> [Exercise requirements]
Pick each line containing the word "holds" out of the data below.

> [Exercise data]
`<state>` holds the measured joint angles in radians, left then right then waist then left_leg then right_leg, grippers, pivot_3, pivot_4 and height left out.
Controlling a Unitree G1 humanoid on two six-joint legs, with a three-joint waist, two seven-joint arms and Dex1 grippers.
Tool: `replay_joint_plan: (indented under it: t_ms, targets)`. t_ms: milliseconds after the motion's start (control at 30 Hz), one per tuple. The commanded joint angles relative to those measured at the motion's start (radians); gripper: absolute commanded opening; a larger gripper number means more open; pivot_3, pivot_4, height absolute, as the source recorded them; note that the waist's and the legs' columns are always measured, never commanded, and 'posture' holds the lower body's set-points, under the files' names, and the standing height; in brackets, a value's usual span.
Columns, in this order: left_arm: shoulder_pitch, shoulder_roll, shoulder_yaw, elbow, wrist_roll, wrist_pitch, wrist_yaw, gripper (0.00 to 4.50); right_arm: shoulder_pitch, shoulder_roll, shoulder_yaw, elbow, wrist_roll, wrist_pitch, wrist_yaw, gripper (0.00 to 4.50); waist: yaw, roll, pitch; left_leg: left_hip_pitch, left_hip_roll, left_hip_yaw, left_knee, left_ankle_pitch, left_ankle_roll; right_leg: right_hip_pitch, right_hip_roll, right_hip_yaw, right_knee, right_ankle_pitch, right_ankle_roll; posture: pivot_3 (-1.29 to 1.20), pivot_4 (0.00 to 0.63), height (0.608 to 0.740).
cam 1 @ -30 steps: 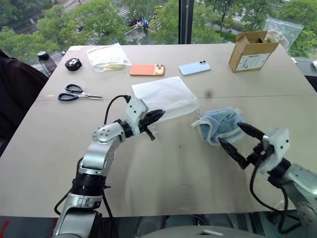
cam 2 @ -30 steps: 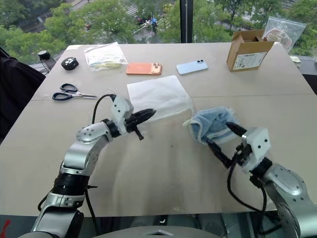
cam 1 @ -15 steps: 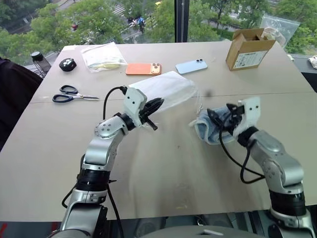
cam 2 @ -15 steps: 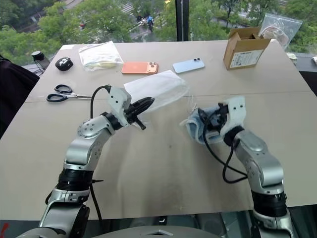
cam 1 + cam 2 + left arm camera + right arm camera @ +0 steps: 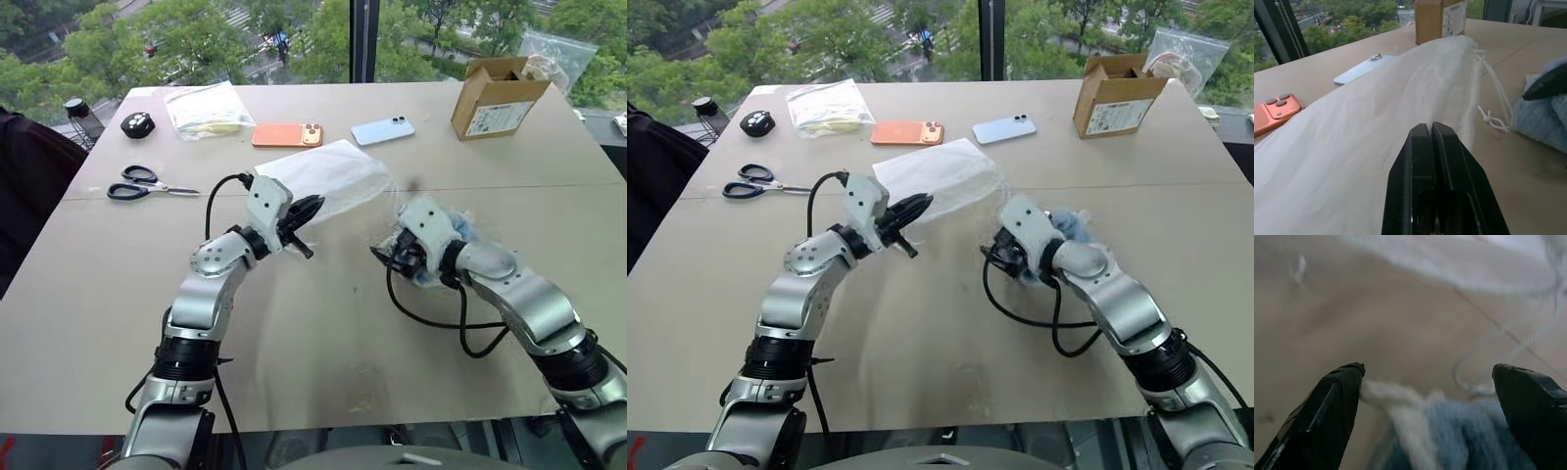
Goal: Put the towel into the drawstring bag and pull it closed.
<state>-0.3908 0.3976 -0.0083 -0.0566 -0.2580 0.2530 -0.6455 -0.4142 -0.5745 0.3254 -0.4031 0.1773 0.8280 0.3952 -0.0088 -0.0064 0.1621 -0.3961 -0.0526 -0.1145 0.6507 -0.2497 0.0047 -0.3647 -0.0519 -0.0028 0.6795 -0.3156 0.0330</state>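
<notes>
left pincer (image 5: 1431,128) clamped on drawstring bag (image 5: 328,176), right pincer (image 5: 1427,374) wide open over towel (image 5: 1459,431)

The drawstring bag (image 5: 328,176), thin translucent white, is lifted at its near edge, its white cord (image 5: 1492,85) trailing onto the table; just beside its mouth the fluffy light-blue towel (image 5: 1459,431) lies bunched on the tabletop
</notes>
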Motion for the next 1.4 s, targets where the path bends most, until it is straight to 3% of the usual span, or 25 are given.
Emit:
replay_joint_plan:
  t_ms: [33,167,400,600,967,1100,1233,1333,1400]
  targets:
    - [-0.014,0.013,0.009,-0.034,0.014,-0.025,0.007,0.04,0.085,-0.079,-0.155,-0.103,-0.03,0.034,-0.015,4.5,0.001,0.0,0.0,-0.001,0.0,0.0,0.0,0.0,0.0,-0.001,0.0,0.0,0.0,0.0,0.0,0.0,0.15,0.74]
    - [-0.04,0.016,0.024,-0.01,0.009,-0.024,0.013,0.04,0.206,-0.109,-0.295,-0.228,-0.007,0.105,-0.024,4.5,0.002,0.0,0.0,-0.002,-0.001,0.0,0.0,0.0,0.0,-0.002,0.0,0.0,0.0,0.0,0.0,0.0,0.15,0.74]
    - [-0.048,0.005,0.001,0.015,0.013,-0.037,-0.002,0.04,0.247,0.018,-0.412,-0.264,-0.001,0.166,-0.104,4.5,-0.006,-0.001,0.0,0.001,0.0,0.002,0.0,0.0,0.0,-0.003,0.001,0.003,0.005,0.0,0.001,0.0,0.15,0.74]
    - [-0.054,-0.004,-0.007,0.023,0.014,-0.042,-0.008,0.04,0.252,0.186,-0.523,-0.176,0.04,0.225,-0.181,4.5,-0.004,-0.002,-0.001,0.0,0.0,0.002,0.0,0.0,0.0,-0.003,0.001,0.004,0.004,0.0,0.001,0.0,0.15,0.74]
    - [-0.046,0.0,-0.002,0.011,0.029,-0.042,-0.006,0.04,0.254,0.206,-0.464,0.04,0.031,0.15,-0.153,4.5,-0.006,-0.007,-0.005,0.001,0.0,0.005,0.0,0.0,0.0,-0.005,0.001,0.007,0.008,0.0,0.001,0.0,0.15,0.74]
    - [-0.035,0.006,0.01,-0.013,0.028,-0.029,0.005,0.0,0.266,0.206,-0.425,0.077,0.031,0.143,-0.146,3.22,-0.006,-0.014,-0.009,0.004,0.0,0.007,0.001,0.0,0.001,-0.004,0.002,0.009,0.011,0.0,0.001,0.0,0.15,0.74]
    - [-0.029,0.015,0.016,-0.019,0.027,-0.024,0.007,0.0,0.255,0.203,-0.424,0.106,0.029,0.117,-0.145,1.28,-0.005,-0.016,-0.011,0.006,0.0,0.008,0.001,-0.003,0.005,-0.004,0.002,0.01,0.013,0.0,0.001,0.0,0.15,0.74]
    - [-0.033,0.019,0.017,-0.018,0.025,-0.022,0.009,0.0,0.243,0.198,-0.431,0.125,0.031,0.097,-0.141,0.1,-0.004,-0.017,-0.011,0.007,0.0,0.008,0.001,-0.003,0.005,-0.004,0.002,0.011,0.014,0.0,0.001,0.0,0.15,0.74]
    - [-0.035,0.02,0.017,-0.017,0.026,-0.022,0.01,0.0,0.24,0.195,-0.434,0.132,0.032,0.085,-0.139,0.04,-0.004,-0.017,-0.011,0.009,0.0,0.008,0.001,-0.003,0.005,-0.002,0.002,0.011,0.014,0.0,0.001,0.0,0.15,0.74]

> [Answer to this task]
`<state>` holds the measured joint angles in radians, left then right then waist then left_leg then right_leg, grippers, pivot_3, pivot_4 and height left out.
Tool: `replay_joint_plan: (indented under it: t_ms, targets)`. t_ms: milliseconds after the motion's start (control at 30 Hz), one per tuple. The commanded joint angles relative to those measured at the motion's start (radians); gripper: absolute commanded opening; a larger gripper number means more open; pivot_3, pivot_4, height absolute, as the source recorded them; note that the waist's and the legs' columns are always measured, never commanded, and 'posture' holds the lower body's set-points, under the files' names, and the standing height; in brackets, a value's usual span.

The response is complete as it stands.